After his military success, Constantine set out to make Christianity the official religion of the very empire that had just poured so much of its energies into wiping out the growing religion. Privileges were given to the clergy, including tax-exemption, and before long the upper clergy were showered with the pomp and prosperity of secular princes. Constantine abolished death by crucifixion, the cruel games, the bawdy entertainments, discouraged abortion, and called for an end to slavery. (2) As Constantine carried on a Christianized version of the Pax Romana (Roman Peace), the Christians themselves saw the Roman Empire as the civilizing, peace-keeping, and justice-preserving glue holding the world together.
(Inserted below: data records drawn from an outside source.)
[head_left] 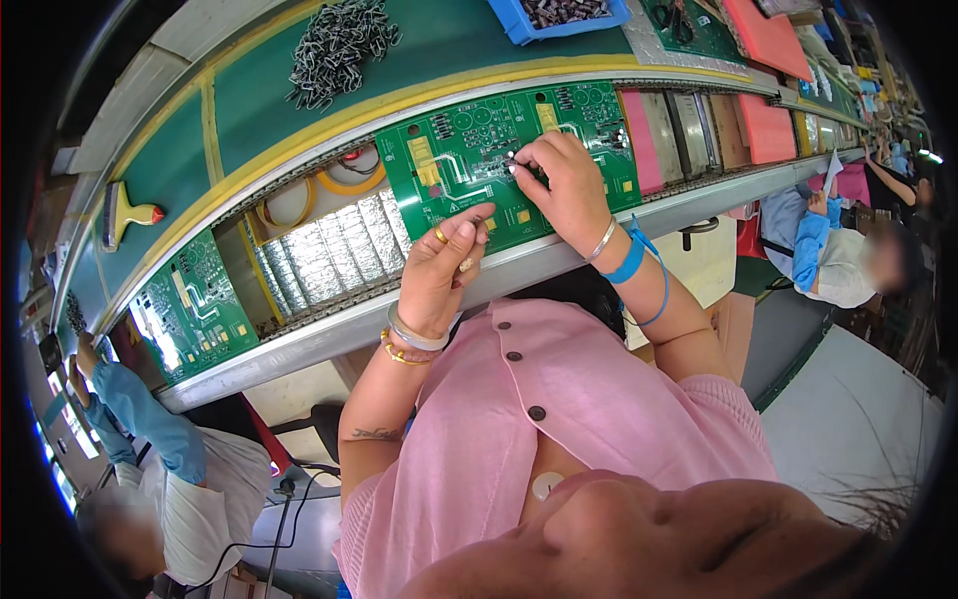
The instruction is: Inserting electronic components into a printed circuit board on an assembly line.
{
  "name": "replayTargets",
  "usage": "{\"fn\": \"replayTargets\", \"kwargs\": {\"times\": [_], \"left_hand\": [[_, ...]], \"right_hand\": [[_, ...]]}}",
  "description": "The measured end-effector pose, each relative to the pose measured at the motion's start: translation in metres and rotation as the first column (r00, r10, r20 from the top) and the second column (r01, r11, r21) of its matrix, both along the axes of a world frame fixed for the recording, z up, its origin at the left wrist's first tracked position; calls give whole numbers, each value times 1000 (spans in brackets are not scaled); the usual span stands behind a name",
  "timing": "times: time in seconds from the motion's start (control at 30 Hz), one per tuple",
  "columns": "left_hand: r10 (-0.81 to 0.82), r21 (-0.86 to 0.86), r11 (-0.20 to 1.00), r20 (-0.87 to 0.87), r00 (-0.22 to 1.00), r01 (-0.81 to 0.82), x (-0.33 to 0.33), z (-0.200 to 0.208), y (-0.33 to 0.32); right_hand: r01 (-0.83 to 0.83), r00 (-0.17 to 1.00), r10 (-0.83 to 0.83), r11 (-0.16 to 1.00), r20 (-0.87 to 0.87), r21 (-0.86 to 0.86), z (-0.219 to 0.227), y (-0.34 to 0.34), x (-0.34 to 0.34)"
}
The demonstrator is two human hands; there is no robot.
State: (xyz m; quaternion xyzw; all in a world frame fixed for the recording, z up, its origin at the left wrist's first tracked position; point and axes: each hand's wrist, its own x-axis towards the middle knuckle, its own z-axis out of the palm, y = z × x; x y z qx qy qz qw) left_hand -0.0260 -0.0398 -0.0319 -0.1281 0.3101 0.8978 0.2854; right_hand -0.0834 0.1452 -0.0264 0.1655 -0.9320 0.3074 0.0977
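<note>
Green circuit board [479,165] at upper centre of frame, flat on conveyor rails. Right hand [569,185] pinches small dark part [524,170] against board, fingertips closed on it. Left hand [444,265] loosely curled, thumb resting on board's near edge, holding nothing. Board likely stiff, light, fragile; best held by edges

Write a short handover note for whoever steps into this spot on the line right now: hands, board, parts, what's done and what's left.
Left hand: loosely curled at the near edge of the large green circuit board, holding something small that is too tiny to identify.
Right hand: fingertips pressing a small dark component onto the board's middle.
The board sits on the conveyor rail straight ahead; a second green board lies to the left.
A heap of small dark metal parts and a blue plastic bin are on the green shelf behind.
Done: some components are fitted on the board. Left: seating the current piece; several board positions look unfilled.
</note>
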Motion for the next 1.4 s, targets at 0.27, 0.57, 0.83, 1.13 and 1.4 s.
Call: {"fn": "replayTargets", "kwargs": {"times": [0.27,0.57,0.83,1.13,1.4], "left_hand": [[43,-92,995,42,998,-39,-1,4,6],[42,-278,960,-11,999,-44,-5,8,30],[50,-57,997,111,993,-44,-5,11,18],[158,112,977,177,971,-180,3,-4,-8],[150,189,967,129,980,-173,1,-5,-7]], "right_hand": [[-10,996,18,995,82,-99,20,-1,6],[-159,987,160,980,-4,-118,48,-7,33],[39,989,-4,973,150,-229,24,9,19],[54,995,-52,998,91,-27,5,0,6],[67,994,-73,995,81,67,9,-3,5]]}}
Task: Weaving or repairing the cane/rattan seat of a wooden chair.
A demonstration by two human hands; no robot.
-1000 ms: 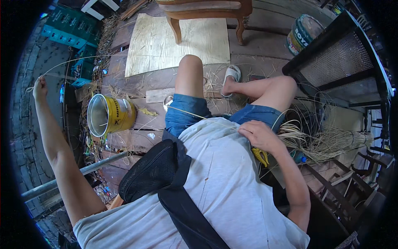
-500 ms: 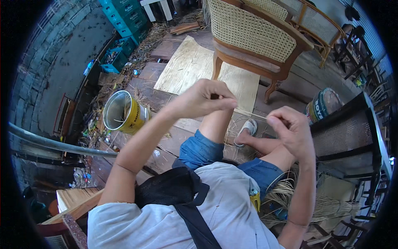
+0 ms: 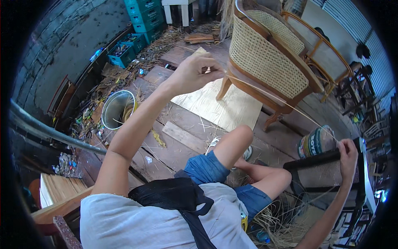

Meanwhile, Salvianus (440-455), a Gallic priest, wrote a book arguing that the catastrophe was due to the failure of the Church to uphold traditional morality. The lives of the common Christians, and even the clergy, had become scandalous under imperial favor, and Salvianus appears to have thought that moral reformation was the answer. Nevertheless, Salvianus did not blame the barbarian pagans, but the Christians who excelled the barbarians in immorality. Such portraits, of course, ought not to be relied upon entirely, since they come from the polemics of monks who considered anything less than monasticism sub-Christian. Nevertheless, the reports abound and leave us with the general impression that the church at the time of the invasion was itself an inglorious institution within a generation of its official establishment as the imperial religion.

It is against this backdrop of newfound prosperity that the Christians faced the Gothic invasion in 410.

Approach #2: Withdrawal

The church father Jerome represents the most traditional response: The destruction of the Roman Empire was such a catastrophe as to signal the end of the age, and Jerome retired to a very ascetic life, encouraging monasticism as the way of handling the invasions. Christians ought to separate from the barbarians and take what bits and bobs of the glorious Empire they could as they left. Preserving "the faith once and for all delivered unto the saints" included the preservation of the Roman traditions, history, and customs. "How can we be safe if Rome perishes!", Jerome lamented.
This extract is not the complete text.